A quanto pare una semplice verifica sui versamenti effettuati nei confronti di Beatrice e Barbara Papa, per le quali l’appartamento al Colosseo era ormai più un peso che un privilegio. «Stiamo parlando di un mezzanino senza neppure il balcone, che insiste sulla strada, io non ci andrei ad abitare» dichiarava in un’intervista del 2010 Antonio Papa, il padre. Verifica che avrebbe spazzato via altre ipotesi di reato (inizialmente si era parlato di riciclaggio, visto che il denaro proveniva da appalti truccati).
L’acquisto dell’appartamento nella prestigiosa via del Fagutale, infatti, secondo i magistrati fu un vero e proprio regalo fatto da Anemone al ministro della Repubblica.
Del resto, già  a suo tempo, i verbali dell’interrogatorio di Angelo Zampolini, prestanome di Anemone, accusato di aver riciclato per lui denaro proveniente dagli appalti gonfiati, parlavano chiaro: «Il giorno del rogito portai gli assegni circolari direttamente al ministero, dove si doveva stipulare l’atto. Ricordo che erano presenti il ministro Claudio Scajola, le due venditrici e il notaio. Consegnai i titoli direttamente al ministro».
È il 23 aprile scorso quando Zampolini, accompagnato dal suo legale Grazia Volo, ricostruisce davanti ai pm di Perugia Alessia Tavarnesi e Sergio Sottani l’operazione immobiliare di via del Fagutale. Un episodio centrale per capire il funzionamento della «cricca» dei grandi appalti. Quel «sistema gelatinoso» descritto inizialmente dai magistrati di Firenze nel corso delle indagini sulla costruzione della nuova caserma della Guardia di Finanza.
A Perugia il racconto di Zampolini smentisce la versione di Claudio Scajola, il quale, invece, aveva escluso di aver ricevuto altri soldi oltre ai 610 mila euro versati, come figura nel documento notarile.
«Anemone e Scajola — racconta Zampolini ai magistrati di Perugia — erano in confidenza. Si davano del tu e avevano un rapporto diretto. Ho visto Scajola all’incirca tre volte: in occasione della visita in un altro appartamento che non gli piacque e poi in occasione del rogito».

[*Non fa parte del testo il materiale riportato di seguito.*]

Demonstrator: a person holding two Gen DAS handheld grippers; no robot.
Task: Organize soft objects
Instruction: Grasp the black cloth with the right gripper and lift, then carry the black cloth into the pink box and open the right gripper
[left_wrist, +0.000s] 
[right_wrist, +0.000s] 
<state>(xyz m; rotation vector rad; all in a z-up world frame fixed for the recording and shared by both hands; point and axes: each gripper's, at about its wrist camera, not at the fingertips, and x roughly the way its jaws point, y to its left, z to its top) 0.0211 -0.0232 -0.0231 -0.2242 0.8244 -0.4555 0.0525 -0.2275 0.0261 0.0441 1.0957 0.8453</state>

Scajola, che aveva lasciato l’incarico di ministro dello Sviluppo Economico proprio in seguito alla vicenda (le dimissioni in un primo tempo respinte dal presidente del consiglio Silvio Berlusconi furono accettate il 4 maggio 2010) dice di non aver ancora ricevuto l’avviso di garanzia della procura. La parola passa ora al suo difensore Giorgio Perroni per la memoria difensiva. In sostanza si tratta di dimostrare che la somma versata per Scajola alle sorelle Papa era un compenso per regolari prestazioni professionali.